Прежде чем я успел собраться со своими сонными мыслями и спросить, чего она не вынесет, она разревелась. Именно «разревелась» — я утверждаю, что это самое подходящее слово для описания того, что произошло с Агнес Андресен. Она просто ревела — это были не сдержанные слезы светской дамы и не женственные всхлипывания, а самый настоящий, непритворный рев с широко разинутым ртом, дрожащим языком и размазыванием слез по физиономии, так ревут потерявшиеся и перепуганные дети.
— Эй, — сказал я, сразу очнувшись, — в чем дело?
Повернувшись ко мне, она с трудом выдавила из себя, что это ужасно, и снова разразилась рыданиями, что привело меня, тем более на столь близком расстоянии, в некоторое замешательство.
— Эй, послушайте, — сказал я, ласково похлопав ее по плечу, — скажите мне, в чем дело.
Она продолжала рыдать, и я похлопал ее посильнее.
— Бога ради, что с вами стряслось? — спросил я сердито.
— Мне только что сказали… — едва выговорила она. — Перед самым уходом…
И снова заревела.
— Что вам сказали?
— Что Перри… Перри… — произнесла она сквозь слезы. — Что он завалил экзамен.

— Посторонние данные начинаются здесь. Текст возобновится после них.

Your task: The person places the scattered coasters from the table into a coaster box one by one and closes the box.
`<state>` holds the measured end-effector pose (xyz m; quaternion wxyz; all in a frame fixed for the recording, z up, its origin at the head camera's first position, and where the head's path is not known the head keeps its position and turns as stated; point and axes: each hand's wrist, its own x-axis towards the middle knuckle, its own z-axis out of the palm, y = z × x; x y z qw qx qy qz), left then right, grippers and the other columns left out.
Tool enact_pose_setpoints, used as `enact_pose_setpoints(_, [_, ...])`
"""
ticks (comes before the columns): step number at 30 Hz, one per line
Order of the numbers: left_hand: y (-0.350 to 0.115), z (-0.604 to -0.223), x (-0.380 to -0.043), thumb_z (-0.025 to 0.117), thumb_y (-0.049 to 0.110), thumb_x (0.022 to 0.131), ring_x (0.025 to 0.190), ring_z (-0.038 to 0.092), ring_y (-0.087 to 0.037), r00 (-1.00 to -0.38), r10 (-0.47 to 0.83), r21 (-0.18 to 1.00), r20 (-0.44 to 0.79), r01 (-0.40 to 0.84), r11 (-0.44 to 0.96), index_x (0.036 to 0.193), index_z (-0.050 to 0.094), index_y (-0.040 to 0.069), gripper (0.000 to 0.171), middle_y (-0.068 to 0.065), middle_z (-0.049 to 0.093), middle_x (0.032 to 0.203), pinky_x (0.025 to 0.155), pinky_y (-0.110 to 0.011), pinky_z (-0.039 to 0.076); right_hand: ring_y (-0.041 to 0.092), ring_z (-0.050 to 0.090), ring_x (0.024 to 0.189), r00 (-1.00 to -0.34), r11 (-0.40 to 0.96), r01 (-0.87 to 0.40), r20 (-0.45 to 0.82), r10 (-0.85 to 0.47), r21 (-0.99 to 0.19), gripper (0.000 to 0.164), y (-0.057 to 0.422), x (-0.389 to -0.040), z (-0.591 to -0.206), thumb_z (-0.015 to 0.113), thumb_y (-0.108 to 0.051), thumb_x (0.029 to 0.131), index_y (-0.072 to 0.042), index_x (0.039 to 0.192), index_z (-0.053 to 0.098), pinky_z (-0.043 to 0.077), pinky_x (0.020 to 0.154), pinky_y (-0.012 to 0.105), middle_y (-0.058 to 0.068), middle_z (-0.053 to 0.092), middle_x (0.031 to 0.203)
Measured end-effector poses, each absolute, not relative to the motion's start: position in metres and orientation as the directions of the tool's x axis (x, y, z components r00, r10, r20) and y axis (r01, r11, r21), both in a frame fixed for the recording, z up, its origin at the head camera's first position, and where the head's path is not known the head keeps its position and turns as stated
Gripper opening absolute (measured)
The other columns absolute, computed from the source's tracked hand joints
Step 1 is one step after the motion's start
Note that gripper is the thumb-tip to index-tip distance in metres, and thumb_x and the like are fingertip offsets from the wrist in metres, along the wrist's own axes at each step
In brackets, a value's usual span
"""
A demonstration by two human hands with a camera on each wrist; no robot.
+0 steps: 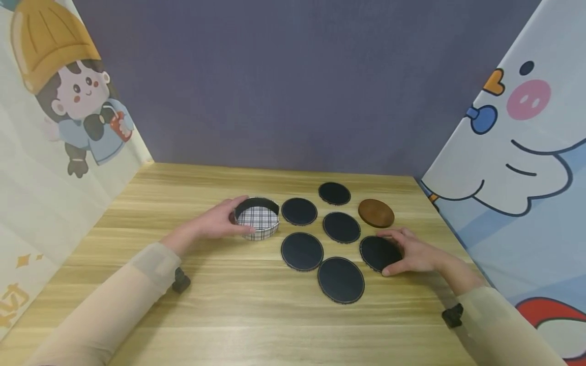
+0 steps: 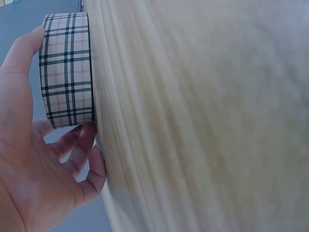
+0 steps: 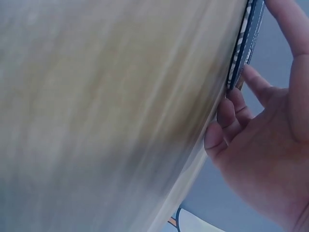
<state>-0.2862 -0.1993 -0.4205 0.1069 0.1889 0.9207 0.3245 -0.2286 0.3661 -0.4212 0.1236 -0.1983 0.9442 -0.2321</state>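
Note:
My left hand (image 1: 220, 219) grips a round, open-topped coaster holder (image 1: 258, 219) by its left side. Plaid in white and black covers its outside and floor, while the inner wall is dark. In the left wrist view the holder's wall (image 2: 66, 70) stands on the wood, with the thumb on one side and fingers on the other. At the right, my right hand (image 1: 414, 253) pinches a black round coaster (image 1: 378, 253) by its edge between thumb and fingers. The right wrist view shows this coaster (image 3: 244, 48) edge-on; whether it is slightly raised I cannot tell.
Several more black coasters lie flat between the hands, among them one at the back (image 1: 334, 193) and one at the front (image 1: 341, 280). A brown disc (image 1: 376, 213) lies behind the right hand. The wooden table (image 1: 256, 315) meets a dark back panel (image 1: 293, 101) and printed side panels.

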Motion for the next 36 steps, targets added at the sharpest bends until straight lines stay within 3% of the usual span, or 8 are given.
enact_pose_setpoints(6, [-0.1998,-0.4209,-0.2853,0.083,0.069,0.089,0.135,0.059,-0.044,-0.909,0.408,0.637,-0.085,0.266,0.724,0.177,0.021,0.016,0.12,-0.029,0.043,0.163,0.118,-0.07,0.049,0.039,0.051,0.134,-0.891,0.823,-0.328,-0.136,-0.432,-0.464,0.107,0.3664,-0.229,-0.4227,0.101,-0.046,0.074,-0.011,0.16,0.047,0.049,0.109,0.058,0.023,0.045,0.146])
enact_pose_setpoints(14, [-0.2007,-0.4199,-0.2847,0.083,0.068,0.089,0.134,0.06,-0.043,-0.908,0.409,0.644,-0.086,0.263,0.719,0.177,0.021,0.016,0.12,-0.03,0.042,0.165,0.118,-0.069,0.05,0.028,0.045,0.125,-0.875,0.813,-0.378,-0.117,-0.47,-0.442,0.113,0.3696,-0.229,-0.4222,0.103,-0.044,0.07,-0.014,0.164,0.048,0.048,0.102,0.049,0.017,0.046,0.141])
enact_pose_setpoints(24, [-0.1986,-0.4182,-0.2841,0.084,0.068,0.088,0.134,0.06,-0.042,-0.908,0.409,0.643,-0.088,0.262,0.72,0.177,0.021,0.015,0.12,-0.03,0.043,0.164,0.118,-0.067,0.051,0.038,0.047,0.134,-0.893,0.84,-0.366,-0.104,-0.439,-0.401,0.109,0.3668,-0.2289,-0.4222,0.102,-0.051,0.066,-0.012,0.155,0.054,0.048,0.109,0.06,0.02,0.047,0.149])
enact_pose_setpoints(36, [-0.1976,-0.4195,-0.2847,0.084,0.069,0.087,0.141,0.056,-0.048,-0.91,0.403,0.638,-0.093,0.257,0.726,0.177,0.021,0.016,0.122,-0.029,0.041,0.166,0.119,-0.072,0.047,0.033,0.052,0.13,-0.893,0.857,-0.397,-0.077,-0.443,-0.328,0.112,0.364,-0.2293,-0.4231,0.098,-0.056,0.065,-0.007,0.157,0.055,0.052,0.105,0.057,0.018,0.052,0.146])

— Перри? — переспросил я, но тут же сообразил, что это, вероятно, Перри Джералд — я слышал, что так звали ее бывшего жениха, и он, по-видимому, завалил кандидатский экзамен.
— Ну и что, переживет, — сказал я, пытаясь ее утешить.
— Но Перри… Он такой… Он такой… — Она никак не могла подобрать нужное слово.
— Какой «такой»? — спросил я, начиная чувствовать вполне определенную неприязнь к этому Перри, которого никогда не видел.
— Он такой… Такой… — начала она. — Такой чувствительный. Понимаете, я…
Это было все, что она смогла произнести.
— Вы хотите сказать, что дали ему отставку и теперь считаете, что вы виноваты? Да?
— Да. — Она кивнула. — А ведь он готовился целых четыре года!
— Господи Боже! — не выдержал я. — Четыре года готовиться к экзамену? Он что, дефективный?
— Я вас ненавижу! — воскликнула она, и последовавшие за этим звуки свидетельствовали о том, что все предшествовавшее было всего-навсего разминкой. Один взрыв рыданий сменялся другим. Я мог думать только об одном — это надо прекратить. Поэтому я обнял ее за плечи — левой рукой, если это имеет какое-то значение, — и принялся похлопывать ее еще более энергично. И тут Агнес, словно центр нападения, получивший мяч, вдруг пригнувшись, рванулась в мою сторону головой вперед — такой рывок сделал бы честь любому футболисту университета штата Алабама. На ней все еще были очки в роговой оправе, и острый угол оправы сквозь одежду и мышцы уперся прямо в мою ключицу, защищенную, к несчастью, только рубашкой и легким пиджаком, потому что дело было весной.
Я услышал новый взрыв рыданий. Поток слез промочил мне насквозь — клянусь! — и пиджак, и рубашку. Тогда, все еще обнимая ее за плечи левой рукой и чувствуя, как острый угол оправы повернулся в ране и из нее хлынула кровь, я сделал глубокий вдох и сказал:
— Послушайте, может быть, я и бесчувственный болван, и свой кандидатский экзамен я сдал на отлично, и мне приходилось собственными руками убивать людей, но если вы можете примириться с такими недостатками, то выходите-ка за меня замуж, а про этого несчастного Перри забудьте!
— Какой вы недобрый! — воскликнула она на этот раз, подняв голову, но тут же снова бессильно уронила ее на прежнее место. Я продолжал похлопывать ее по плечу, рыдания понемногу стихали, угол оправы перестал терзать мое израненное тело, и постепенно страждущие обрели покой.